**DIRECTIONS**
Apart from the pictures, every line below needs to be reproduced verbatim.

**INFORMATION SHOWN**
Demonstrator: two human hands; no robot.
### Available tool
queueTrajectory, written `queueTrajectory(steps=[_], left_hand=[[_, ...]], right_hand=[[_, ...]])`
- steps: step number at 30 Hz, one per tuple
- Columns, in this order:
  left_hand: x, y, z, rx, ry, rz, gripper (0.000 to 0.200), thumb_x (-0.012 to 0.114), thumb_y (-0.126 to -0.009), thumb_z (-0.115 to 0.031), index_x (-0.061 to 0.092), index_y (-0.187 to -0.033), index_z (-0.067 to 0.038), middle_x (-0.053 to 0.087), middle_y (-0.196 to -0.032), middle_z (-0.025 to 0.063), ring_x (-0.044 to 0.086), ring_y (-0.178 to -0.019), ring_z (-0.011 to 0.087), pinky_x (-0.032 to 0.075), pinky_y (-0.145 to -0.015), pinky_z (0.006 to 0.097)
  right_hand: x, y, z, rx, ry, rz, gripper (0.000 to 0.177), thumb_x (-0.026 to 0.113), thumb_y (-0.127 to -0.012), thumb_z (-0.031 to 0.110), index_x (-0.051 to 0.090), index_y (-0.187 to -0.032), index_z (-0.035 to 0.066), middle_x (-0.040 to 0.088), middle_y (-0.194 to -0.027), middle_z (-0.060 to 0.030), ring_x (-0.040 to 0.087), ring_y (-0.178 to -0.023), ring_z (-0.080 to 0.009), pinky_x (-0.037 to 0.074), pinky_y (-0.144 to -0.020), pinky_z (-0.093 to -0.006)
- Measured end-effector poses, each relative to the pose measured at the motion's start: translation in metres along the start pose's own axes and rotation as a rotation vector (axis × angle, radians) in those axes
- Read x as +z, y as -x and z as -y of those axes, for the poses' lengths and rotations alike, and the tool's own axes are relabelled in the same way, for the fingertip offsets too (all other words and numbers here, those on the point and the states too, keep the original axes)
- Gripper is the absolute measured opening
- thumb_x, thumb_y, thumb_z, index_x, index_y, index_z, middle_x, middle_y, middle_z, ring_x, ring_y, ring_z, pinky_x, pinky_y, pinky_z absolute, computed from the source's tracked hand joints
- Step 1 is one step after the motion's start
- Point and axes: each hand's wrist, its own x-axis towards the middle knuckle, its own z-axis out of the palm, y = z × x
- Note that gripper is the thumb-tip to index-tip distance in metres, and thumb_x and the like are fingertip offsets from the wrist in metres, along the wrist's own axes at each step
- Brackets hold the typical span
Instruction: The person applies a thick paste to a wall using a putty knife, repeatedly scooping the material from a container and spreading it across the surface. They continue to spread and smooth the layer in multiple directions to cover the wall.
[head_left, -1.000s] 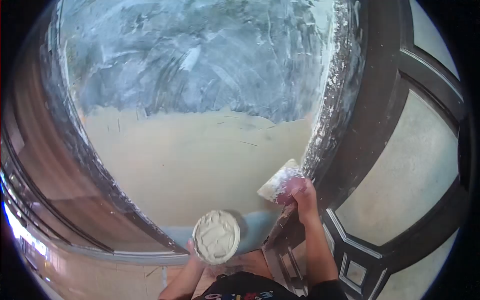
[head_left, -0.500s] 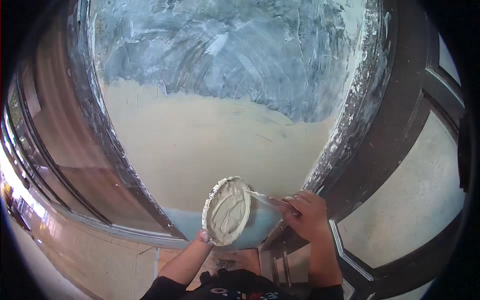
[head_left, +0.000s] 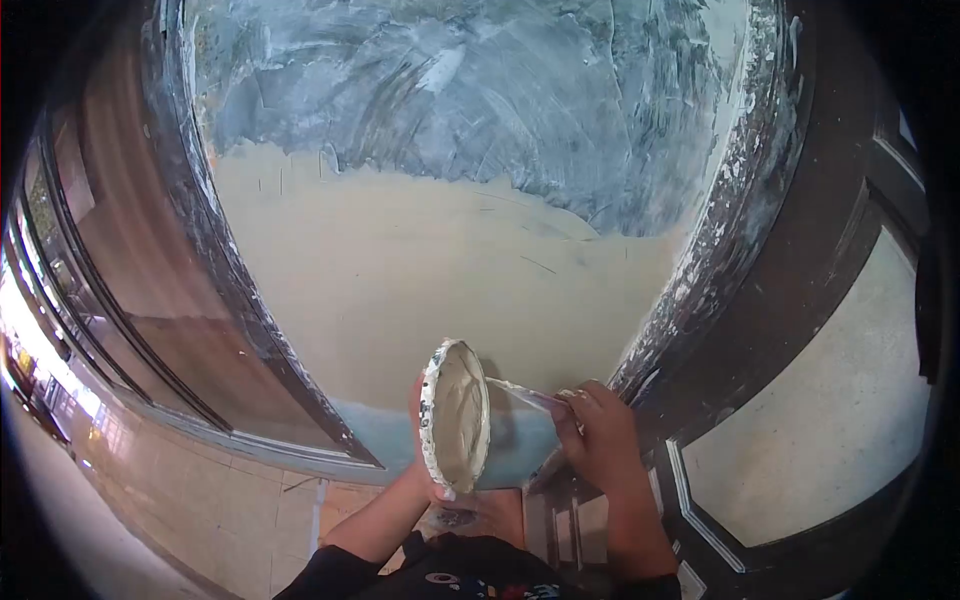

**FINAL ANSWER**
Demonstrator: two human hands; no robot.
### Available tool
queueTrajectory, written `queueTrajectory(steps=[_], left_hand=[[_, ...]], right_hand=[[_, ...]])`
- steps: step number at 30 Hz, one per tuple
- Columns, in this order:
  left_hand: x, y, z, rx, ry, rz, gripper (0.000 to 0.200), thumb_x (-0.012 to 0.114), thumb_y (-0.126 to -0.009), thumb_z (-0.115 to 0.031), index_x (-0.061 to 0.092), index_y (-0.187 to -0.033), index_z (-0.067 to 0.038), middle_x (-0.053 to 0.087), middle_y (-0.196 to -0.032), middle_z (-0.025 to 0.063), ring_x (-0.044 to 0.086), ring_y (-0.178 to -0.019), ring_z (-0.011 to 0.087), pinky_x (-0.032 to 0.075), pinky_y (-0.145 to -0.015), pinky_z (0.006 to 0.097)
  right_hand: x, y, z, rx, ry, rz, gripper (0.000 to 0.177), thumb_x (-0.026 to 0.113), thumb_y (-0.127 to -0.012), thumb_z (-0.031 to 0.110), index_x (-0.051 to 0.090), index_y (-0.187 to -0.032), index_z (-0.035 to 0.066), middle_x (-0.040 to 0.088), middle_y (-0.194 to -0.027), middle_z (-0.060 to 0.030), ring_x (-0.040 to 0.087), ring_y (-0.178 to -0.023), ring_z (-0.080 to 0.009), pinky_x (-0.037 to 0.074), pinky_y (-0.144 to -0.020), pinky_z (-0.093 to -0.006)
- Measured end-effector poses, each relative to the pose measured at the motion's start: translation in metres along the start pose's own axes and rotation as a rotation vector (axis × angle, radians) in those axes
- Read x as +z, y as -x and z as -y of those axes, for the poses' lengths and rotations alike, and the tool's own axes are relabelled in the same way, for the fingertip offsets too (all other words and numbers here, those on the point and the states too, keep the original axes)
- Gripper is the absolute measured opening
- thumb_x, thumb_y, thumb_z, index_x, index_y, index_z, middle_x, middle_y, middle_z, ring_x, ring_y, ring_z, pinky_x, pinky_y, pinky_z absolute, computed from the source's tracked hand joints
- Step 1 is one step after the motion's start
- Point and axes: each hand's wrist, its own x-axis towards the middle knuckle, its own z-axis out of the palm, y = z × x
- Note that gripper is the thumb-tip to index-tip distance in metres, and thumb_x and the like are fingertip offsets from the wrist in metres, along the wrist's own axes at each step
- Brackets hold the typical span
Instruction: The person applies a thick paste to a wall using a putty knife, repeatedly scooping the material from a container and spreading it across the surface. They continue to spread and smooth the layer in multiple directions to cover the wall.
[head_left, -1.000s] 
[head_left, -0.500s] 
[head_left, +0.000s] 

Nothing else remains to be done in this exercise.